Além do compromisso com o trabalho e do empenho em elevar o seu valor no mercado profissional por meio de qualificações e da preocupação com sua saúde e força física, a nova mulher trabalhadora ainda difere das mulheres anteriores no sentido de que expressa claramente os sentimentos e a consciência da ligação com sua classe, com o coletivo. A mulher participa da política. Repito, mesmo que a guerra tenha atraído grandes massas de mulheres para a luta política, somente a Revolução de Outubro admitiu publicamente, por meio de leis e do novo sistema soviético, que a mulher é uma trabalhadora da sociedade e que deve ser reconhecida como um cidadão ativo. A grande mudança na posição feminina na União Soviética gerou um impulso na consolidação das mulheres na luta entre os grupos sociais. A mulher também foi necessária nessa luta. Em todos os lugares, em todos os países, a atividade política delas tem aumentado ao longo dos últimos dez anos em dimensões sem precedentes.

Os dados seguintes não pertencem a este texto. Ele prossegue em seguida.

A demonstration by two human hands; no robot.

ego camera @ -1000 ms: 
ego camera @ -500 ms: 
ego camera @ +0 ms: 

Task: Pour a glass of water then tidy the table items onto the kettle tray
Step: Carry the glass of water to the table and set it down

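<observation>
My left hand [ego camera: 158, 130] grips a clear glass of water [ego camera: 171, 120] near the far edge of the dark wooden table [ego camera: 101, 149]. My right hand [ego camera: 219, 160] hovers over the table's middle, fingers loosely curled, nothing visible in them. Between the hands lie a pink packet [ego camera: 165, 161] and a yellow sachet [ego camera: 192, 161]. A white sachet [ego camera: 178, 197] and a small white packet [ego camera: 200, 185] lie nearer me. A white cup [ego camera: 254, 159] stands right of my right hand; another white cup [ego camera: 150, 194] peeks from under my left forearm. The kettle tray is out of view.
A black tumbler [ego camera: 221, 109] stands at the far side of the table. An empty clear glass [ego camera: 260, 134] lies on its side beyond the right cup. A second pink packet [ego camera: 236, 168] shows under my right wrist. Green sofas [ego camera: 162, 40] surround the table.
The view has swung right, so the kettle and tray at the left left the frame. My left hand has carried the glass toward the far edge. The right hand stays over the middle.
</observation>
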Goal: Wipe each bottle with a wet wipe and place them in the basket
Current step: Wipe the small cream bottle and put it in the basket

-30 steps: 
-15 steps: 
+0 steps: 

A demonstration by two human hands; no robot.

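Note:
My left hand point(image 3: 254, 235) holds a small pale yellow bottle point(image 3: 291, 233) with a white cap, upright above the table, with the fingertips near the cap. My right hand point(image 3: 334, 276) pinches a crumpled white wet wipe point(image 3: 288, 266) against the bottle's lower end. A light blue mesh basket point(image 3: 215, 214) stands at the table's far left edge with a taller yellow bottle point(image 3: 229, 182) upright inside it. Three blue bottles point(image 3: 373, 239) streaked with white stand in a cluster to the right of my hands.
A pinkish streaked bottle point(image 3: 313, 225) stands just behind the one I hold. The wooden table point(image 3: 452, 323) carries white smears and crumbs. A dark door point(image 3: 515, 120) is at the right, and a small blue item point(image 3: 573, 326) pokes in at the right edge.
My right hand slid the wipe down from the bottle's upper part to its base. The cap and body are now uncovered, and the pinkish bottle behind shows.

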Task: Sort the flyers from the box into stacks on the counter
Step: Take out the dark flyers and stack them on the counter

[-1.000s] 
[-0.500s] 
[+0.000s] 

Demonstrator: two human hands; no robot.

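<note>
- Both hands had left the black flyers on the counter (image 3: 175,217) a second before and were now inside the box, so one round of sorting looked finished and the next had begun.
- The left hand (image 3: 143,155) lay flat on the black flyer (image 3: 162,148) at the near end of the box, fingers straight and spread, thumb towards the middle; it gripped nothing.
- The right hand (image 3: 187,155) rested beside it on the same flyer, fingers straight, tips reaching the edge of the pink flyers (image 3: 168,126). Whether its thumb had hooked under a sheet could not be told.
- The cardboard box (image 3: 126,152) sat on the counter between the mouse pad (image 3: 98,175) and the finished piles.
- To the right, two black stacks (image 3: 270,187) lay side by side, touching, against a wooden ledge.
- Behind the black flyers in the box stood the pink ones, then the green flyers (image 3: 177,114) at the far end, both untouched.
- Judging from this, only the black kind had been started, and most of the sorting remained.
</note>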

As mulheres tornam-se membros de governos (na Dinamarca, Nina Bang é a ministra da Educação; na Inglaterra, Margaret Bondfield compõe o gabinete de [Ramsay] McDonald), entram no corpo diplomático, estão entre os idealizadores dos grandes movimentos revolucionários, como Sun Tsin-lin (esposa de Sun Yat-sen). Elas estão cada vez mais acostumadas a administrar departamentos (ou, como os chamamos na União Soviética, seções), liderar organizações comerciais e orientar a política.
Seria isso possível sem o Grande Outubro? Poderia ter surgido uma nova mulher-cidadã e trabalhadora socialmente útil caso o grande turbilhão não tivesse passado pelo planeta? Se não fosse Outubro, teria sido possível às mulheres trabalhadoras de outros países darem passos tão largos rumo à própria emancipação? Qualquer ser pensante sabe que a resposta é não. É por isso que todas as mulheres trabalhadoras sentem que o décimo aniversário do Outubro é a maior festa dos proletários do mundo.
Outubro afirmou a importância das mulheres trabalhadoras. Outubro criou as condições em que a “nova mulher” triunfará.